_Assignment_:
Search the data for the string "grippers", and report each line where it is found.

--- Source material Enclosed Below ---

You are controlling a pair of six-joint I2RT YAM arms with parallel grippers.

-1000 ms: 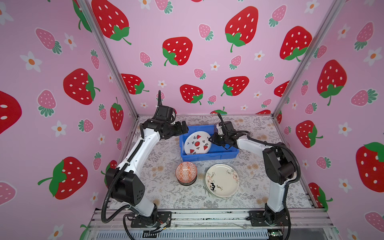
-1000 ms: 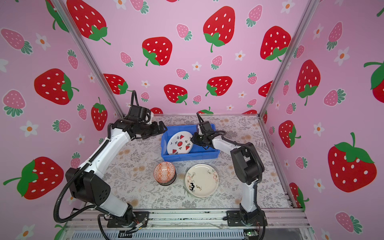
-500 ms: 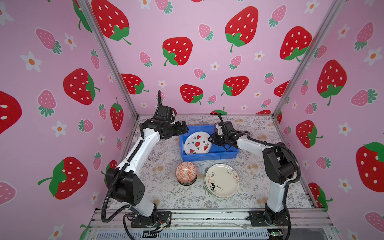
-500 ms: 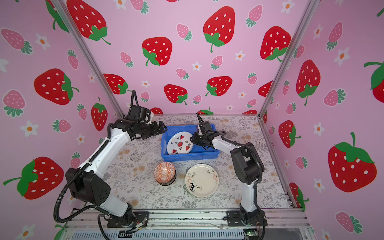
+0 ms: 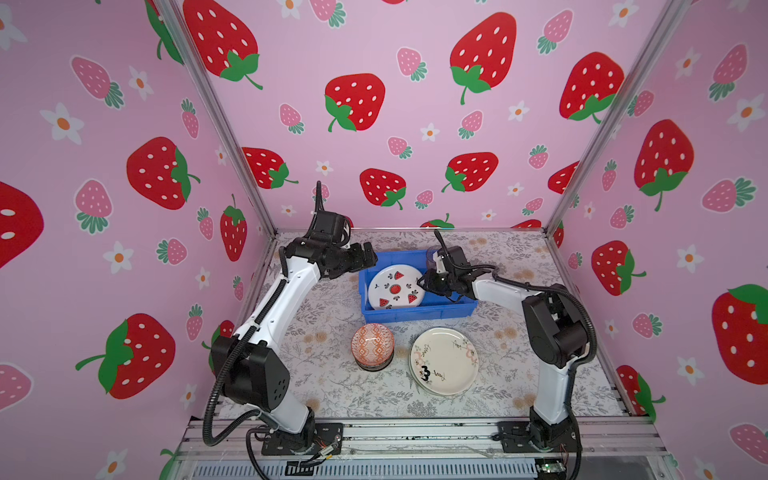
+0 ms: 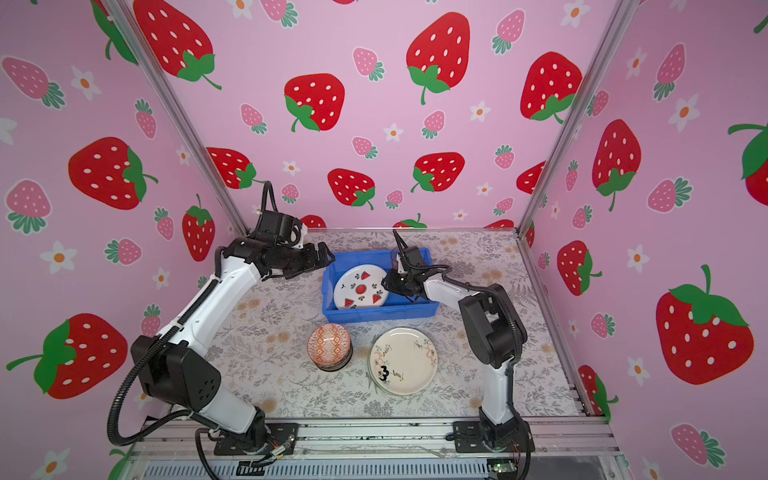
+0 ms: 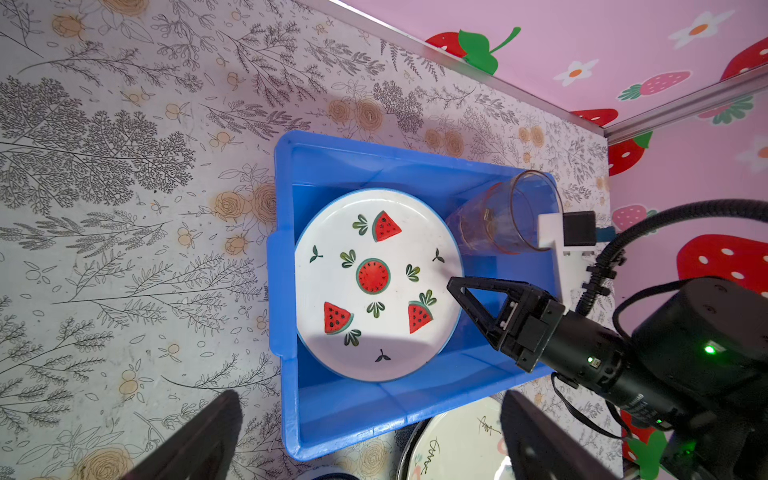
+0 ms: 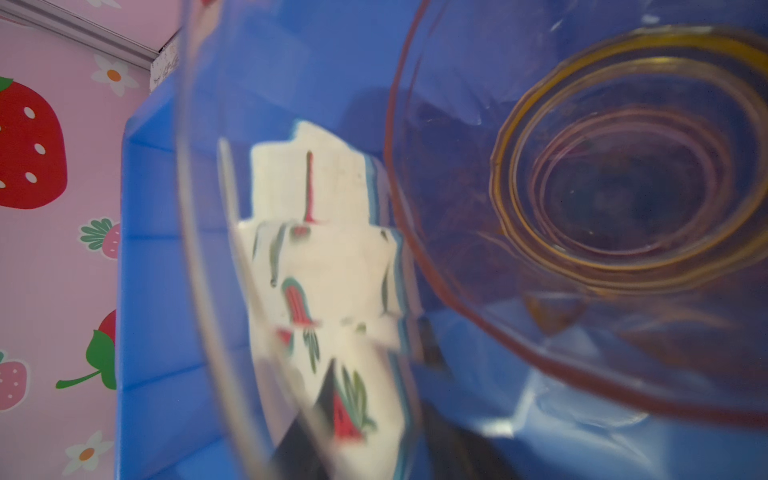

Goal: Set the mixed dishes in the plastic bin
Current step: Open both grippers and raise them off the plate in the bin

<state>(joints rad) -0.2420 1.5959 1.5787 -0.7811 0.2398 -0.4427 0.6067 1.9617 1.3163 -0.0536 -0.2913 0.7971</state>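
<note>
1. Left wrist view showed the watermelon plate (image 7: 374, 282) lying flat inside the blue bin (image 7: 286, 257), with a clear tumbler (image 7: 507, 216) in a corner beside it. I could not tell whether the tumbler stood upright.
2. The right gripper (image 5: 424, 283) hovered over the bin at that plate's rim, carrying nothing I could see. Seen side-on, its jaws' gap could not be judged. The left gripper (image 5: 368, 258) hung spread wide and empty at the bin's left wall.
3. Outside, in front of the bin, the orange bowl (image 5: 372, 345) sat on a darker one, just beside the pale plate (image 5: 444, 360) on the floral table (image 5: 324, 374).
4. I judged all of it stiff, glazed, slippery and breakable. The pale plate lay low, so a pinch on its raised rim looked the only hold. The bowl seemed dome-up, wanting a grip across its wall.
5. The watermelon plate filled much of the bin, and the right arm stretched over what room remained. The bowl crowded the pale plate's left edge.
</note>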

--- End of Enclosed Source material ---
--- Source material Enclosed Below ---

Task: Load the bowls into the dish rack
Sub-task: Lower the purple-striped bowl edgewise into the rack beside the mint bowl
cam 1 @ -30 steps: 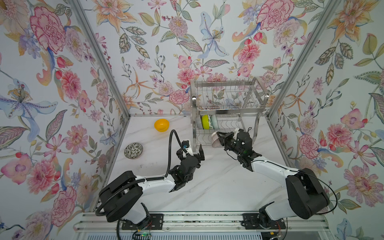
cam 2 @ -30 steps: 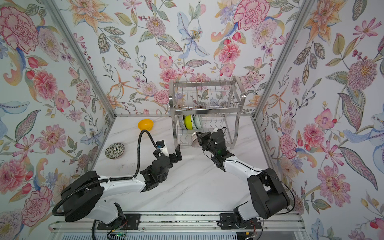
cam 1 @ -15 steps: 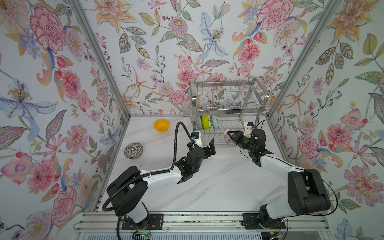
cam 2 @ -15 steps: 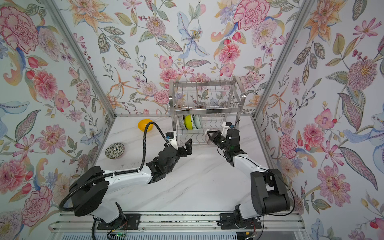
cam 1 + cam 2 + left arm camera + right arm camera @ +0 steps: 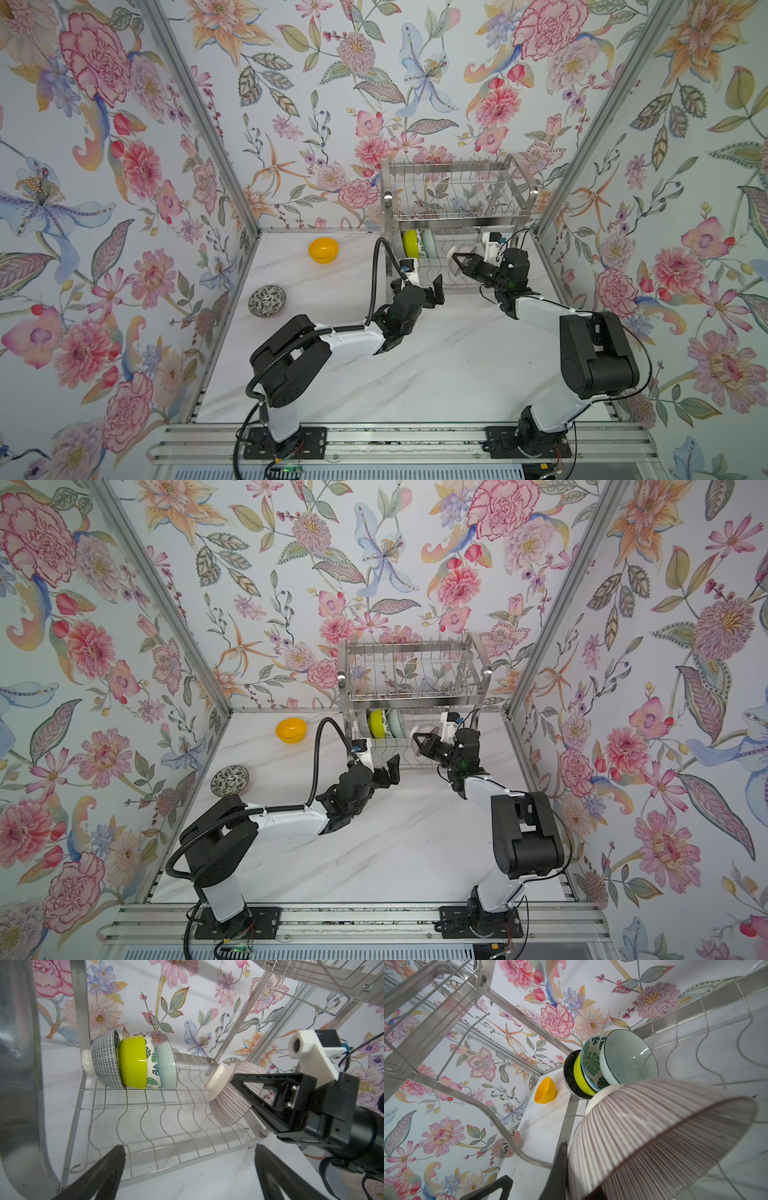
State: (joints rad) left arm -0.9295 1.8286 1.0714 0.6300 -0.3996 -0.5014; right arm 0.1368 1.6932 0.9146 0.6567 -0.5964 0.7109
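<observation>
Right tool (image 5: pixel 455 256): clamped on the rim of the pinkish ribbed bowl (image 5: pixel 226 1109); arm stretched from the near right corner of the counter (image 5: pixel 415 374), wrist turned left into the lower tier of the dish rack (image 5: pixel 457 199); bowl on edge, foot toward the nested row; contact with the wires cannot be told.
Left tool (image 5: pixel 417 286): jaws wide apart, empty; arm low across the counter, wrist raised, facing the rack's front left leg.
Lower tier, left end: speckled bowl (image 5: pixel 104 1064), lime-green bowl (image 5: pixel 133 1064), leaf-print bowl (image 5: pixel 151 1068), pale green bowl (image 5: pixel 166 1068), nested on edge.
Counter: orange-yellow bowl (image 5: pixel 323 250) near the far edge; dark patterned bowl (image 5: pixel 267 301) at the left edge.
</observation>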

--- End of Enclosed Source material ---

_Completed task_:
You are controlling a pair of six-joint I2RT YAM arms with parallel grippers.
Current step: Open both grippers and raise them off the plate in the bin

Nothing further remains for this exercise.